A Day Late and a Bride Short
Page 11
“That’s nice of Donovan.” Darn. There were so many nice things about Donovan. Her mental list was rapidly going from full to overflowing.
Despite his messy office, he kept his home neat. He was a wonderful cook. He pitched in and helped with the cleanup. He was nice to old ladies. She’d never seen him kick a dog.
She almost wished he would. It would give her some reason to stay emotionally distant. If he were truly the Iceman, it would be easy to ignore the twinges of...well, whatever it was she was feeling toward him.
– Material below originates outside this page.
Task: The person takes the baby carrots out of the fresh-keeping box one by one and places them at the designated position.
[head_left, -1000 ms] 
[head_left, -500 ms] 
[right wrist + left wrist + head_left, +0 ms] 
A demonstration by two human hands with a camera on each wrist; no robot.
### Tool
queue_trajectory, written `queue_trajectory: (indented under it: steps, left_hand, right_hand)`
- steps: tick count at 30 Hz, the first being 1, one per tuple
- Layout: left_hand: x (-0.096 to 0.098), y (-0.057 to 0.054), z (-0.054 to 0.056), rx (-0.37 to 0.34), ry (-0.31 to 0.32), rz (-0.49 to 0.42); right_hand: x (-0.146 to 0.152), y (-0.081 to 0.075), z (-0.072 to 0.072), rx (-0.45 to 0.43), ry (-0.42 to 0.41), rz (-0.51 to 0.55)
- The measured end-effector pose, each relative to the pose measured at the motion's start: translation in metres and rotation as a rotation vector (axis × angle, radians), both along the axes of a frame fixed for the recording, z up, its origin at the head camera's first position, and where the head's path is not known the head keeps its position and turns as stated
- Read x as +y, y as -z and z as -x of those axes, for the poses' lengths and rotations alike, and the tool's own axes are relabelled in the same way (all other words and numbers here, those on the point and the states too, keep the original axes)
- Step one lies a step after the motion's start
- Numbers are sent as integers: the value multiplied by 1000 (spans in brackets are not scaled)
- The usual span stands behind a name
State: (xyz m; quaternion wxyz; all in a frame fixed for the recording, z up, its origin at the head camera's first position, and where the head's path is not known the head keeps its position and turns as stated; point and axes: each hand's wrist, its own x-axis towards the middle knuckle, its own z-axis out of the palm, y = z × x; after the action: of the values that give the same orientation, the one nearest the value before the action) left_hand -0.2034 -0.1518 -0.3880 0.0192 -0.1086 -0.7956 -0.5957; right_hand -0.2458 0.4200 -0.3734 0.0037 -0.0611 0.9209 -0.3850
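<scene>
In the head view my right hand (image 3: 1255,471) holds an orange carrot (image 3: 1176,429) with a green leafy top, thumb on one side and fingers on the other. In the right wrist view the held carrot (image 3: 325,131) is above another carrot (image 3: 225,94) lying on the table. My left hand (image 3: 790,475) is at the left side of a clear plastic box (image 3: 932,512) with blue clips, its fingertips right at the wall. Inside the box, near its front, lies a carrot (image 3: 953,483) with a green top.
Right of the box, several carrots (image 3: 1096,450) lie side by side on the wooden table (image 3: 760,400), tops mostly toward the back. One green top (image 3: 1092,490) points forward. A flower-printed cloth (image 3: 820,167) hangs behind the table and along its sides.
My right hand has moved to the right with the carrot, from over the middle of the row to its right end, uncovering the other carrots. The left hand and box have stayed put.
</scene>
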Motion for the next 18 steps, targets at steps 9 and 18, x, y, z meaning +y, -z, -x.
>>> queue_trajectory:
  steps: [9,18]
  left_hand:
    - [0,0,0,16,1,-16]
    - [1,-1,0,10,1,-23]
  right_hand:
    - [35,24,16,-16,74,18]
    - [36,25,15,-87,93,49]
No, he wasn’t the Iceman at all—he was sweet. She smiled as she thought about the description and how he’d react to hearing it. He wouldn’t like it at all. Since that night he’d kissed her, he hadn’t made any more physical moves in her direction. That was definitely sweet and nice.
Darned nice, she thought as she let the tape measure thwap back full speed.
Yeah. She was overjoyed he hadn’t so much as grazed elbows with her since that night. They came home at night ate dinner together, shared bits and pieces of their day and then most nights they worked and watched a television show together in chairs, separate and not touching.
Which is just what Sarah wanted. She assured herself of that fact a hundred times a day.
“You know,” Amelia said, “Donovan’s been different since you two got engaged. He’s...I don’t know, more open. You’re good for him. And I think he’s good for you. You smile more.”
Sarah stood up and maneuvered the ladder closer to a doorway. She wanted to measure the transom above the door. The small window had a crack in its glass. She wanted to see if she could replace it
She’d spent so many hours planning this reception area and wanted everything perfect, including the glass. It was antique and had a lovely wavy quality to it. She knew a guy who might be able to find an antique replacement.
She climbed up toward the top so she could reach the glass.
“Hey, good-looking. Need a hand?” She looked down at Larry Mackenzie, a colleague of Donovan’s she knew went by Mac and who’d generously offered to bring her back some lunch.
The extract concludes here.